Lei permite compra de vacina por empresas mas não fiscaliza
A investigação sobre vacinação clandestina em uma empresa de transporte de Minas Gerais reacendeu o debate sobre a compra de imunizantes contra a covid-19 pela iniciativa privada. A Lei 14.125, sancionada pelo presidente Jair Bolsonaro há duas semanas, abriu a possibilidade de aquisição por empresas, mas a dificuldade de fiscalização da aplicação das doses compradas é um desafio, afirma o médico e advogado sanitarista Daniel Dourado.
Segundo a nova norma, é possível comprar vacinas com autorização para uso emergencial ou registro pela Agência Nacional de Vigilância Sanitária (Anvisa). Empresários, conforme a regra, têm direito de comprar o imunizante, desde que doem 100% aos SUS até que seja concluída a vacinação dos grupos prioritários, como idosos e profissionais de saúde. Depois disso, a empresa será obrigada a doar 50%. Mas nesta quinta-feira, 25, uma liminar (decisão provisória) da Justiça Federal suspendeu a obrigatoriedade do repasse do produto à rede pública.
“O que é mais complicado é que não existe estrutura para esse tipo de fiscalização”, diz Dourado. “Quem é que vai nas empresas olhar se o cara está vacinando, se doou a quantidade certa? É uma lei que vai muito na confiança de que as empresas iriam alimentar os bancos de dados. Não é algo simples de viabilizar. A vigilância iria conferir os lotes de vacina, visitar as empresas? A lei tentou disciplinar, mas mais como efeito simbólico”, acrescenta.
“(Na nova lei) Não há nenhum tipo de sanção pelo descumprimento”, diz Dourado. Segundo o Ministério Público Federal de Minas (MPF-MG), além de violação à Lei 14.125, os responsáveis pela vacinação clandestina podem responder por importação ilegal de medicamentos. O Código Penal prevê pena para o crime de descaminho, quando há importação clandestina de mercadoria que dependa de registro, análise ou autorização de órgão público competente.
Nestes casos, a pena prevista é de prisão de um a quatro anos. Segundo a reportagem da revista piauí, que revelou o esquema de imunização irregular, o grupo teria comprado doses da vacina da Pfizer – a farmacêutica americana nega.
Nesta quinta-feira, os empresários Luciano Hang, dono da varejista Havan, e Carlos Wizard, da holding Sforza, anunciaram a intenção de doar 10 milhões de doses da vacina contra a covid-19 para o SUS. Por trás do gesto, porém, está o desejo de poder comprar imunizantes para aplicar em seus funcionários, sem seguir a ordem de priorização estipulada no Plano Nacional de Imunização (PNI).

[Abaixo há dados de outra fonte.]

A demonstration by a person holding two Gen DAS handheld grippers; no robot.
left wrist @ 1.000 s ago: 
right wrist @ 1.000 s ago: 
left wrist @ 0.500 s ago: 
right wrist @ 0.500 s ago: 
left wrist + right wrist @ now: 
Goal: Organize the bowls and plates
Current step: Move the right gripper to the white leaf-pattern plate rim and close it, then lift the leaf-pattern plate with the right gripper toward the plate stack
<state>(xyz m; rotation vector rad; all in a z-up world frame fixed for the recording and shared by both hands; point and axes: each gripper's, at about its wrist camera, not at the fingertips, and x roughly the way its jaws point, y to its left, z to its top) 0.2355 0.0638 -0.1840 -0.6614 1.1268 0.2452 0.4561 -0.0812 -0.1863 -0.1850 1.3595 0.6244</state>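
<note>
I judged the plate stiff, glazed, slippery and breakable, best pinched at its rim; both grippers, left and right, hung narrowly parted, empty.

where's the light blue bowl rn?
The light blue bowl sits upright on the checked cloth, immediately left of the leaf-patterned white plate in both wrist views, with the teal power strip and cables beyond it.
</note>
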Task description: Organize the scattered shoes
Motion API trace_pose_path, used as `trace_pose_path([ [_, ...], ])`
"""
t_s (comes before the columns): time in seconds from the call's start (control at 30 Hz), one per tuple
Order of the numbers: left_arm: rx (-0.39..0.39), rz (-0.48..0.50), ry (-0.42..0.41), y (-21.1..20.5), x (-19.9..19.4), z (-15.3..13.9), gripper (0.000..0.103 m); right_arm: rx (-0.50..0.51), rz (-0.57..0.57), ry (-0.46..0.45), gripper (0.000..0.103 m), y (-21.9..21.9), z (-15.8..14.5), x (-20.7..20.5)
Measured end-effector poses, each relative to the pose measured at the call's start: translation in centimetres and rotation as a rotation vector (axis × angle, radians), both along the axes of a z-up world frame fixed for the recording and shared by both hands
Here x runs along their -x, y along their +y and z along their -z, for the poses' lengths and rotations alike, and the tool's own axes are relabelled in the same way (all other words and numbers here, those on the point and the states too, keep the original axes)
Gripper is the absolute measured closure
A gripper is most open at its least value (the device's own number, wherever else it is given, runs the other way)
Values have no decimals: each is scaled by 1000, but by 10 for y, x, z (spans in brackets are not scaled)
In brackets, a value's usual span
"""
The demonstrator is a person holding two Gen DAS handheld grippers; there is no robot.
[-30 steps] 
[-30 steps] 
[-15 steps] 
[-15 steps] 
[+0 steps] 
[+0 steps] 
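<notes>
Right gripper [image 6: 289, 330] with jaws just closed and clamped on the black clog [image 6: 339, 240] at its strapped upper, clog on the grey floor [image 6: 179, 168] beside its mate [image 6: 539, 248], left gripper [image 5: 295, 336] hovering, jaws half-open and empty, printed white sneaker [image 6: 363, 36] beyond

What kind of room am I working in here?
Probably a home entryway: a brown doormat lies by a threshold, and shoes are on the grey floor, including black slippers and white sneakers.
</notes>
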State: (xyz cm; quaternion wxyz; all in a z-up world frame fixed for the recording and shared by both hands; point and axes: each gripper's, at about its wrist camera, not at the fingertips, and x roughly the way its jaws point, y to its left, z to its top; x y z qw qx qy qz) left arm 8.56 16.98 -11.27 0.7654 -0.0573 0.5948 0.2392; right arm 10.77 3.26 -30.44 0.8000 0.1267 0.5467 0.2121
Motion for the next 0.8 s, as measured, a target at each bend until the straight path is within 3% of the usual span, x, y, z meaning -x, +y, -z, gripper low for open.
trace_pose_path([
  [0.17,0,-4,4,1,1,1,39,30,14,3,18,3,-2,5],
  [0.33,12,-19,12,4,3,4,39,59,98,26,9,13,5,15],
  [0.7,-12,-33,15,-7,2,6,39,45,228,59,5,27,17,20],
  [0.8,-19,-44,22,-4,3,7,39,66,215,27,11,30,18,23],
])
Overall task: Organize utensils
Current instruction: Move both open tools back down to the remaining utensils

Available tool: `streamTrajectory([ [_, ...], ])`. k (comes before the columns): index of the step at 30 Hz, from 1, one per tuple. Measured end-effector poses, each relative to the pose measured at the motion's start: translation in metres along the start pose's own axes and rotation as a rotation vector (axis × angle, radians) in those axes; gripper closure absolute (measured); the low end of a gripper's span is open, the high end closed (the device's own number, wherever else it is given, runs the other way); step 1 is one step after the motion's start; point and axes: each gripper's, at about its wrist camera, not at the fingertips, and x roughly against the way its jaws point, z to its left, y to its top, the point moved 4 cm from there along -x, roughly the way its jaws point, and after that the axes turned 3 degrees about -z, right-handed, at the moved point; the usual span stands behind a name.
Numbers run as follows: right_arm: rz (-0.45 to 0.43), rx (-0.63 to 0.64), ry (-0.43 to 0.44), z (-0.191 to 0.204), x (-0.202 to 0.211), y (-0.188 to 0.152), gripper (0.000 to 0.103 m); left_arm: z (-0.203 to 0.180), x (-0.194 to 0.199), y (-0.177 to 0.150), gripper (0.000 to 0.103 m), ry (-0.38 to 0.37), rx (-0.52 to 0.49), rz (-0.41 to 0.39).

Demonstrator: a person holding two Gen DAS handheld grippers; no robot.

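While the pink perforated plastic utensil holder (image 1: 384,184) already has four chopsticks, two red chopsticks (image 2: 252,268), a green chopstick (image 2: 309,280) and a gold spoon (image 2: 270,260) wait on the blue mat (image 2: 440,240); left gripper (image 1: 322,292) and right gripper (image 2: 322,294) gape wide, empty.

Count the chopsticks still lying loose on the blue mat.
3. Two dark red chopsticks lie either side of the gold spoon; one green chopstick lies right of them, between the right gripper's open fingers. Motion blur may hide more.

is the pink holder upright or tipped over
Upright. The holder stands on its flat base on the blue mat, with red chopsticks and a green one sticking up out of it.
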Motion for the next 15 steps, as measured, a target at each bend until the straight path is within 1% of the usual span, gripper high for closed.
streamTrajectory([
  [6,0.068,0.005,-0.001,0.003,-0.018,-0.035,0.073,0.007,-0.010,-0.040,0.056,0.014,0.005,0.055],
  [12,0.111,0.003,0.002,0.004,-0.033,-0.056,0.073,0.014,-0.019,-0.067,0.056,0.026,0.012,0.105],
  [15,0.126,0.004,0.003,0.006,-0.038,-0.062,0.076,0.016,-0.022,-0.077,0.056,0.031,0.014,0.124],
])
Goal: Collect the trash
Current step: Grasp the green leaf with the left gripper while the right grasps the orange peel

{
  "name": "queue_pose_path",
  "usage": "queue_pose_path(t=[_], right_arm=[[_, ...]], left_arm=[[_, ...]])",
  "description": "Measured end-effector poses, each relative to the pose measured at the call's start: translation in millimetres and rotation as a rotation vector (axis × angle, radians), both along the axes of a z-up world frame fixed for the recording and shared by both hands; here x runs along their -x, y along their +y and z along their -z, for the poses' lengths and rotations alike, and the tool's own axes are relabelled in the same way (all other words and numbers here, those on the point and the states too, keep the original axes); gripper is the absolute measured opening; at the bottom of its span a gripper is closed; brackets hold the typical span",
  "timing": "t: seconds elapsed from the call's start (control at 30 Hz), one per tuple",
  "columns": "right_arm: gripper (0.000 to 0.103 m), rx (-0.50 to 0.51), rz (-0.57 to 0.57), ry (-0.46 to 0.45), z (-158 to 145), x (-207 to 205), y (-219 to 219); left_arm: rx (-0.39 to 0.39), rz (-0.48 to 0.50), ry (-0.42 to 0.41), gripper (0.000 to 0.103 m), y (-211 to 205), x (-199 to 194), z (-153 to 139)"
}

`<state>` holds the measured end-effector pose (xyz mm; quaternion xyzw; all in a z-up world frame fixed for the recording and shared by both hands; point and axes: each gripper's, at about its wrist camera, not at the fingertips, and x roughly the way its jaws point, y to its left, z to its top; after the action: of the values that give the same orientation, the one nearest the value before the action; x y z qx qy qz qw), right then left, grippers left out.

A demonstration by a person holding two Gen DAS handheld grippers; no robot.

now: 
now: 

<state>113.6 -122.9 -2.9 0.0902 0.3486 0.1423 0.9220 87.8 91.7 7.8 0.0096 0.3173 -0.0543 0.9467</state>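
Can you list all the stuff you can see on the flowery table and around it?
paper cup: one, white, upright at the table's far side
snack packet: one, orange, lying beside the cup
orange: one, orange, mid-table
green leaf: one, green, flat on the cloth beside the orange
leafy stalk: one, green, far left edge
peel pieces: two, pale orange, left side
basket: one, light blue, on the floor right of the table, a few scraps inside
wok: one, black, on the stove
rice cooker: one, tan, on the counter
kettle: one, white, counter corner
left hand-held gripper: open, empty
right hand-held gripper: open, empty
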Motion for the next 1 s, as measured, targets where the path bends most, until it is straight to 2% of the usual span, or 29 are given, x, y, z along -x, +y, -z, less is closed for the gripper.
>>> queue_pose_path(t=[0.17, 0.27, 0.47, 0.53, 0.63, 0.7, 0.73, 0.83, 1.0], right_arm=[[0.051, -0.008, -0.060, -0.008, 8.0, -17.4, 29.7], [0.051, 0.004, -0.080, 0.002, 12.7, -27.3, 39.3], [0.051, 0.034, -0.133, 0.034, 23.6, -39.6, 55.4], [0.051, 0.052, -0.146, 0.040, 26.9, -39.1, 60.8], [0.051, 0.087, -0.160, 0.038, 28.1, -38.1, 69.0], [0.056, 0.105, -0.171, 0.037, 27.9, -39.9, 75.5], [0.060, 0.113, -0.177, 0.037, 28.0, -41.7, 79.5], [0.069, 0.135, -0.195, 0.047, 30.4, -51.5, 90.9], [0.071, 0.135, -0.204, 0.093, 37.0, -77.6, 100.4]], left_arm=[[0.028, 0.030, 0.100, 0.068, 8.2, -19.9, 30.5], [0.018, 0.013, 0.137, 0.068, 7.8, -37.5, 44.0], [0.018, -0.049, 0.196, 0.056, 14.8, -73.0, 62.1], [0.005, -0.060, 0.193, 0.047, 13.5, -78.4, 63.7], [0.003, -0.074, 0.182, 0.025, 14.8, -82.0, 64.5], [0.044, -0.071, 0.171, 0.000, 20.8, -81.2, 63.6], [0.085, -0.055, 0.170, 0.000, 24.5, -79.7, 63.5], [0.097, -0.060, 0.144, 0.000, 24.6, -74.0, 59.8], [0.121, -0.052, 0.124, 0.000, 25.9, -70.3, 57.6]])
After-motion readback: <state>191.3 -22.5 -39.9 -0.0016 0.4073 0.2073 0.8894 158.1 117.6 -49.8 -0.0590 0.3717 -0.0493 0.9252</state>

“Os empresários estão fazendo uma doação de 10 milhões de doses da vacina para a população. Então, para que isso aconteça, precisamos sensibilizar os congressistas, as autoridades, para que haja uma flexibilização na legislação, que nos permita fazer essa doação a favor do Brasil”, afirmou Wizard, após reunião com o ministro da Economia, Paulo Guedes.
De acordo com Dourado, a escassez de doses no mercado internacional é, na verdade, o maior entrave para que avancem os negócios de empresários brasileiros. “As farmacêuticas não têm vacina para entregar”, afirma. Laboratórios estrangeiros, como a Pfizer e a britânica AstraZeneca, já disseram publicamente que vão privilegiar contratos com governos, e não com empresas.
Embora a lei autorize a compra particular de vacinas com uso emergencial, Dourado lembra que a Anvisa dá esse tipo de autorização excepcional vinculada a uma situação específica. “A Coronavac (desenvolvida pelo Instituto Butantan e o laboratório chinês Sinovac), por exemplo, é excepcional, mas só pode ser aplicada pelo PNI”, destaca. “Não acredito que Anvisa vá ceder.”